[GitHub] flink issue #4654: [FLINK-7521] Add config option to set the content length ...

2017-09-11 Thread zentol
Github user zentol commented on the issue:

https://github.com/apache/flink/pull/4654
  
The actual solution that I'm thinking of currently is to have a modified 
`HttpObjectAggregator` implementation that spills larger messages to disk.


---


[GitHub] flink issue #4654: [FLINK-7521] Add config option to set the content length ...

2017-09-11 Thread zentol
Github user zentol commented on the issue:

https://github.com/apache/flink/pull/4654
  
removing the object aggregator will break the remaining pipeline, so that 
option is out too.

As for the client upload, that's exactly whats being done right now. The 
jar is uploaded to the blob server, and only the blob key is transmitted via 
REST. The problem here is that this also requires any client to be written in 
java and rely on Flink, whereas we would prefer if any client, written in any 
language, can communicate with the REST APIs.


---


[GitHub] flink issue #4654: [FLINK-7521] Add config option to set the content length ...

2017-09-10 Thread zjureel
Github user zjureel commented on the issue:

https://github.com/apache/flink/pull/4654
  
@kl0u @zentol Thank you for your suggestions. So remove the code 
`.addLast(new HttpObjectAggregator(100*1024*1024)` will be a temporary fix?

In fact it surprises me that the client sends the jar file of job to the 
rest server instead of block file system, such as hdfs. As @zentol said, the 
jars may be multiple 100mb large and we obviously can't allocate that much 
memory in general, I think the client upload the jars to a block file system 
may be a better way, or we should find a way to create a stream service in the 
rest server and save the input stream of jar as soon as possible instead of 
aggregate it in the memory. What do you think? thanks


---


[GitHub] flink issue #4654: [FLINK-7521] Add config option to set the content length ...

2017-09-07 Thread zentol
Github user zentol commented on the issue:

https://github.com/apache/flink/pull/4654
  
This doesn't solve the problem of the JIRA. For the job submission we have 
to send jars to the cluster, which may be multiple 100mb large; we obviously 
can't allocate that much memory in general.

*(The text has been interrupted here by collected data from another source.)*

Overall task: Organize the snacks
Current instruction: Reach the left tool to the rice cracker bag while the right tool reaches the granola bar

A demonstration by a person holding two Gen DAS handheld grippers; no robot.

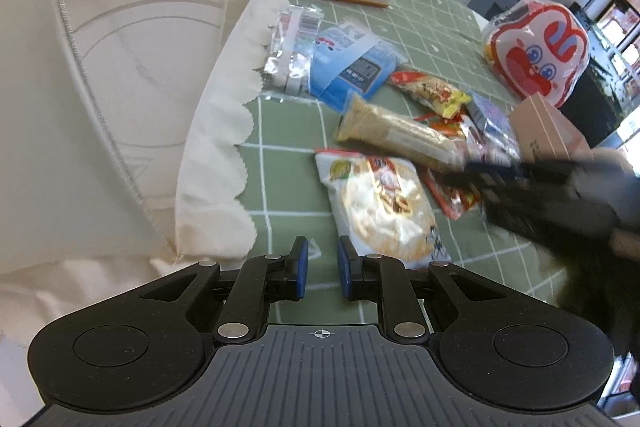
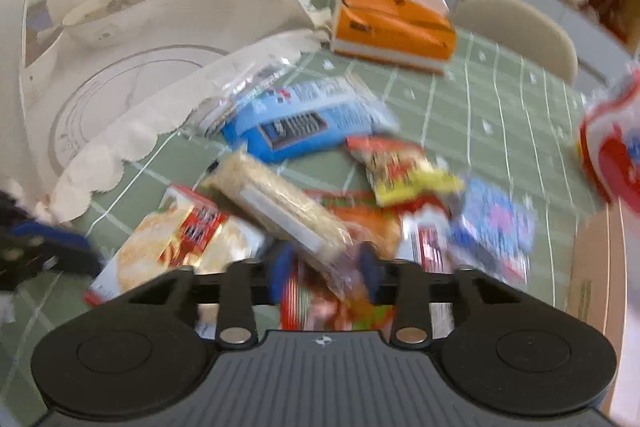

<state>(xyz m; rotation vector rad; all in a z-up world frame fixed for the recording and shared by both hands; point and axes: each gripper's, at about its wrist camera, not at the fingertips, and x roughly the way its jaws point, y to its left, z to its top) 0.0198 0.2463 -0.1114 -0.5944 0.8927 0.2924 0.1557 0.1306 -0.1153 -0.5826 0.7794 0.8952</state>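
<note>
Pinching the long crinkly oat bar wrapper (image 2: 280, 203) in our right gripper (image 2: 326, 267); left gripper (image 1: 322, 269) jaws nearly together, empty, over the checked worktop (image 1: 420, 19).

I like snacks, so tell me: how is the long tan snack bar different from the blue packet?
The long tan snack bar is slim and sandy coloured in a clear wrapper; the blue packet is wider, flatter and bright blue with a dark label. The right gripper is shut on one end of the bar, while nothing holds the blue packet. The bar leans across other snacks; the packet lies nearer the white cloth. Both are sealed snacks on the green checked tablecloth.
</note>
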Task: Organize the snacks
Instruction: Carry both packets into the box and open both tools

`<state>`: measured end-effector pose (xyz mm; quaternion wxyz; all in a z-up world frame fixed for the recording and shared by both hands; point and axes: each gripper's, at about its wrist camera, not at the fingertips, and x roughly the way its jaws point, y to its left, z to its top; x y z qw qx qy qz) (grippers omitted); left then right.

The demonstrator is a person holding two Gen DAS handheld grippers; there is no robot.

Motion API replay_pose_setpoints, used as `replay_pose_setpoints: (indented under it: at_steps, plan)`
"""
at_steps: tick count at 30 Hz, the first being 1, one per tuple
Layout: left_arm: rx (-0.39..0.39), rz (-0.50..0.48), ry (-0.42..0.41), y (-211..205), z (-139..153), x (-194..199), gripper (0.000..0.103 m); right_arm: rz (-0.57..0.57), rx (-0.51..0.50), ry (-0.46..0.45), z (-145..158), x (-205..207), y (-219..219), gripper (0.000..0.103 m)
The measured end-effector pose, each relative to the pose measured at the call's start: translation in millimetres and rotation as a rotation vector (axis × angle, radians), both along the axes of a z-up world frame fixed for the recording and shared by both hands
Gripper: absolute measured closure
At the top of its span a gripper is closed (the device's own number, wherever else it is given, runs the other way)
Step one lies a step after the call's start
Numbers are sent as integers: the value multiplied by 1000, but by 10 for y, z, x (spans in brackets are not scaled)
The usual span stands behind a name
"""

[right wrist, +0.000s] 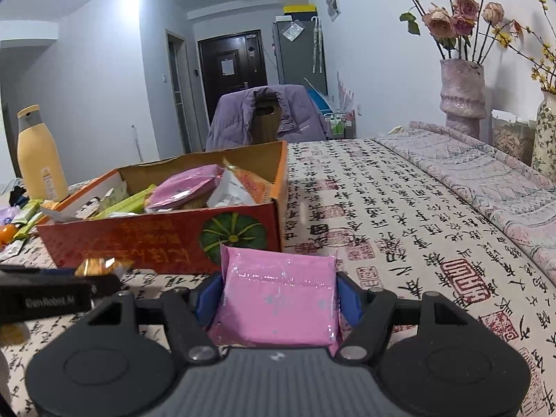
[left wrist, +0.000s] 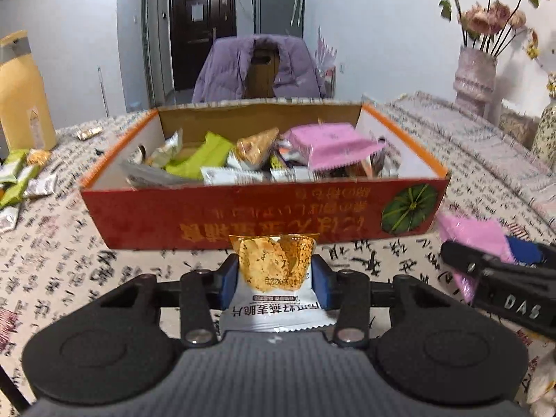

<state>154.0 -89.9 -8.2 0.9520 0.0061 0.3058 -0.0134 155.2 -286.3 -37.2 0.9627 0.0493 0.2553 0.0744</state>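
- Step in hand, as I judge it: carrying two packets to the open red-and-orange cardboard box with a green pumpkin print (left wrist: 243, 215), already well filled with mixed wrappers.
- Left claw (left wrist: 274, 274): closed on a gold-and-white crisp sachet (left wrist: 274, 271), blue pads pinching both sides; packet upright, just short of the box's near wall.
- Right claw (right wrist: 278, 299): closed on a flat pink foil packet (right wrist: 278, 295), held near the box's pumpkin corner, over the calligraphy-print cloth on the counter (right wrist: 399, 229).
- Next move, my estimate: lift each packet above the near wall, go forward over the heap, then release. The two claws sit close side by side, so going one at a time would avoid a clash.
- In the way: the near wall; a pink packet lying high on the pile (left wrist: 330, 142) may let new ones slide off.
- Around: loose green and silver sachets (left wrist: 21, 180) left of the box, not yet gathered; yellow bottle with grey cap (right wrist: 40, 156); pink vase of dried roses (right wrist: 462, 93), well clear.
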Motion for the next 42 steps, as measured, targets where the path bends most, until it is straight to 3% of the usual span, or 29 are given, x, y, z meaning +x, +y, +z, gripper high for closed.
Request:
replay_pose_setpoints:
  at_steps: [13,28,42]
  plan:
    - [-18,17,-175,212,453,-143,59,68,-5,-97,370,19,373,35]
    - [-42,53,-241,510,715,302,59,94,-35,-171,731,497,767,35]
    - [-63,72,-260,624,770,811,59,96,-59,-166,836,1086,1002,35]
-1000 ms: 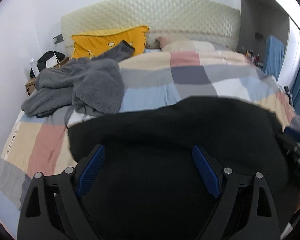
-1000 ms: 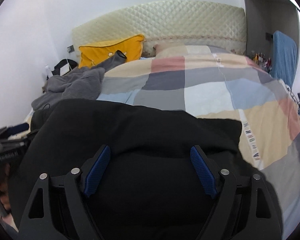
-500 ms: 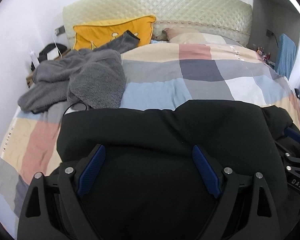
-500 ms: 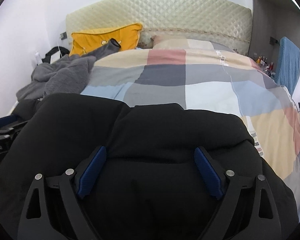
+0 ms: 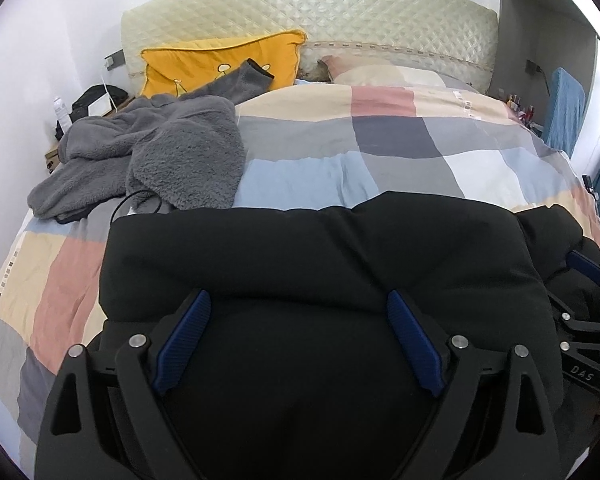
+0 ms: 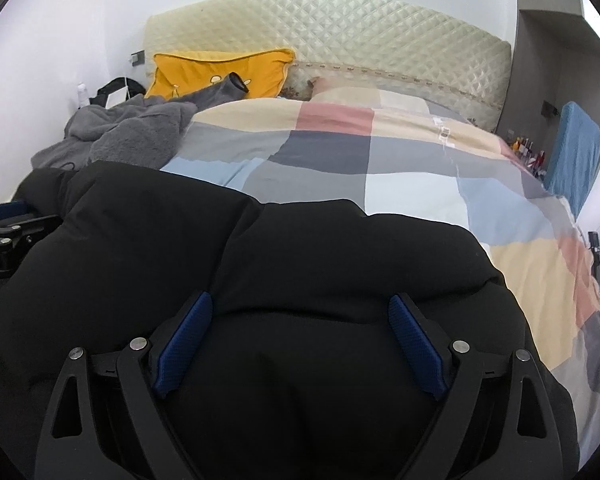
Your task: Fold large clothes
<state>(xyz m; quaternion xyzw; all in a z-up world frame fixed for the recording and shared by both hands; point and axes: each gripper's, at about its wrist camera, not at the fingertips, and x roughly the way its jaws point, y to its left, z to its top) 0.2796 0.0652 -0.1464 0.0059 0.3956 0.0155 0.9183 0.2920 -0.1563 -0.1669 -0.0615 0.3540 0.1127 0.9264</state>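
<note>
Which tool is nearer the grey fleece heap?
Left. The left tool sits on the black coat just short of the grey fleece heap; the right tool is farther along the coat, away from it.

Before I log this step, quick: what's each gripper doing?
Left gripper: open, black jacket bulging between its fingers.
Right gripper: open, same jacket.

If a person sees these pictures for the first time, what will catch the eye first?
First, the bulky black coat that fills the near part of both views, on the checked quilt. Next, the yellow pillow at the headboard, far left. In front of it lies a crumpled grey fleece garment.
</note>
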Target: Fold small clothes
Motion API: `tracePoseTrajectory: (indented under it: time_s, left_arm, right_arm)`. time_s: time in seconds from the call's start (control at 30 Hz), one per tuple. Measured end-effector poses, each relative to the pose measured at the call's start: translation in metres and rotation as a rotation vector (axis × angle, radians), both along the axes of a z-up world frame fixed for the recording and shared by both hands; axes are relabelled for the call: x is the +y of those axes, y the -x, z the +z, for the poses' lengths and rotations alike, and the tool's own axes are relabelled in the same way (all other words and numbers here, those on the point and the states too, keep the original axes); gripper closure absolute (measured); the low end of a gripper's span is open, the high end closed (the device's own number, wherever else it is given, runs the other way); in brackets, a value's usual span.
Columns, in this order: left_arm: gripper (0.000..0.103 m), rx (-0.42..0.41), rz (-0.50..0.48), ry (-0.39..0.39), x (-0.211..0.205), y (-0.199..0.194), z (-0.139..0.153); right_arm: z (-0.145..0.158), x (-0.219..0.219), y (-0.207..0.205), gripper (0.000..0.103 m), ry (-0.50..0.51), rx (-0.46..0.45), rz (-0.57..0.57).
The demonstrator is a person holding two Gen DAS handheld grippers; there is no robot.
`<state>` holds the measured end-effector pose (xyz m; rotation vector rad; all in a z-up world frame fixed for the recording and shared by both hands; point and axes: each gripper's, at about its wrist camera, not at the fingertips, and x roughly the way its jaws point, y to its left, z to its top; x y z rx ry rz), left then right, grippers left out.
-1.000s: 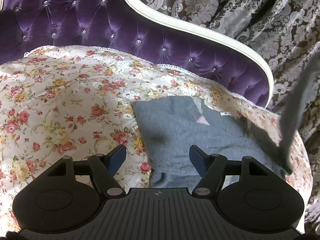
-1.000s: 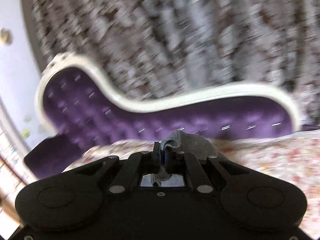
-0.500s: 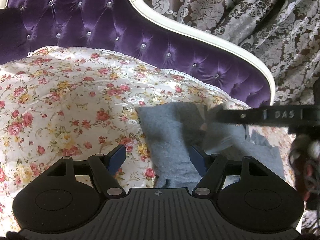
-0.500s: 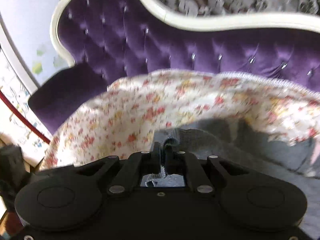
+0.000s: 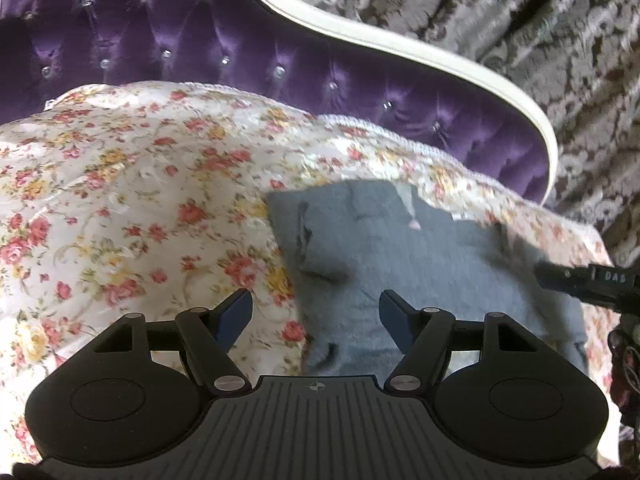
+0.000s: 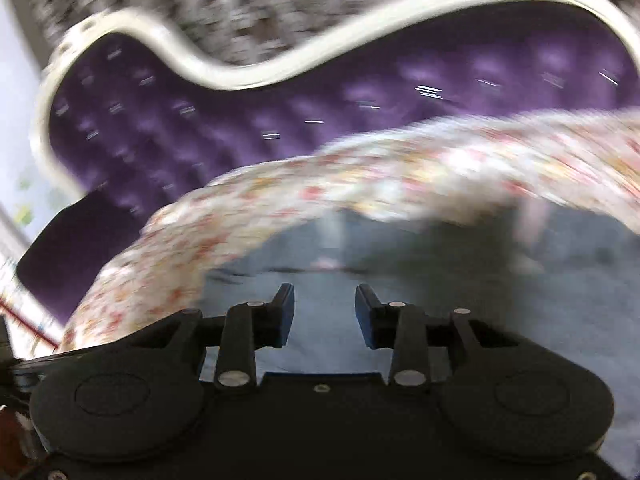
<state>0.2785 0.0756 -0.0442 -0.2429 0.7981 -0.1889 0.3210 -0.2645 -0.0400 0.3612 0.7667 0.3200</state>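
A small grey knitted garment [image 5: 400, 256] lies flat on the floral sheet [image 5: 120, 208], right of centre in the left wrist view. My left gripper [image 5: 316, 316] hovers open above the garment's left edge, nothing between its fingers. In the blurred right wrist view the same grey garment [image 6: 360, 264] spreads out under my right gripper [image 6: 325, 312]. That gripper's jaws are opening, and no cloth is pinched between the pads. Part of the right gripper's body [image 5: 588, 280] shows at the right edge of the left wrist view.
The sheet covers a seat with a tufted purple backrest [image 5: 240, 52] and a curved cream frame [image 5: 400, 48]. A patterned grey curtain [image 5: 540, 32] hangs behind. The right wrist view shows the backrest [image 6: 280, 120] and a purple armrest [image 6: 80, 232] at left.
My right gripper came down from high up with a fold of the garment, laid it on the sheet and let go. The garment now lies flatter. The left gripper stayed put.
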Motion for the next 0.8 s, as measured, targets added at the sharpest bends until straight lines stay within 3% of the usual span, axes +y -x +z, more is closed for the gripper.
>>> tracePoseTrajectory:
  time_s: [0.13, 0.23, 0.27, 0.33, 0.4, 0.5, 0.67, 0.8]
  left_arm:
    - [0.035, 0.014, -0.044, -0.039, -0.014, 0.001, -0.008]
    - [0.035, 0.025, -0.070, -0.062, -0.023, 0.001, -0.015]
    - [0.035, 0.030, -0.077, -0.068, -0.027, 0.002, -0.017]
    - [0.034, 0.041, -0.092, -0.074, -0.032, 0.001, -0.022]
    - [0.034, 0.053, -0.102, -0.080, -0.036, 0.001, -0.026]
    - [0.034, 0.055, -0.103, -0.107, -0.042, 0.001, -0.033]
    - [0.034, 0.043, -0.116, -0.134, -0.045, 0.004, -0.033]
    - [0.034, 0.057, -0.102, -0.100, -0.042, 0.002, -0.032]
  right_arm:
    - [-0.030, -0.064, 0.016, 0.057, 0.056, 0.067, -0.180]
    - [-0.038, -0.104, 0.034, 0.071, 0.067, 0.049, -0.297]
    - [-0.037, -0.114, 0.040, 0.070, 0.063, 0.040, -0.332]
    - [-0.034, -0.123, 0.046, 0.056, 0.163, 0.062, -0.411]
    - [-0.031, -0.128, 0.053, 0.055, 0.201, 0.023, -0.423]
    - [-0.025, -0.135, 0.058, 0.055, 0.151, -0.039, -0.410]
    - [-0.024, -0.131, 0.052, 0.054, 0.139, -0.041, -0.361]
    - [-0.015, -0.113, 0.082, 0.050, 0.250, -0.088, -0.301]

As @kl0u said, setting this value any higher (it is already _very_ high) 
will cause insane memory consumption in the object aggregator in any case where 
concurrent requests are in progress.

As such this isn't even a temporary fix, as this is not a viable fix for 
the use-cases that are affected by the limit, so I'm afraid we'll have to 
reject this PR.


---


[GitHub] flink issue #4654: [FLINK-7521] Add config option to set the content length ...

2017-09-07 Thread kl0u
Github user kl0u commented on the issue:

https://github.com/apache/flink/pull/4654
  
Hi @zjureel ! Thanks for the work!

This can be a temporary fix, but I was thinking more of a long term one 
where there is no limit. 
The problems that I can find with such temporary solution are: 

1) if we add this as a configuration parameter, and then remove it when we 
have a proper fix, this may result in confusion for the users.

2) with this fix, the aggregator is going to allocate the specified limit 
every time there is an element to parse, even though the element may be small. 
This can be a waste of resources.

What do you think @zentol ?



---


[GitHub] flink issue #4654: [FLINK-7521] Add config option to set the content length ...

2017-09-07 Thread zjureel
Github user zjureel commented on the issue:

https://github.com/apache/flink/pull/4654
  
@kl0u I have tried to fix 
[https://issues.apache.org/jira/browse/FLINK-7521](https://issues.apache.org/jira/browse/FLINK-7521)
 in this PR, could you please have a look when you're free, thanks


---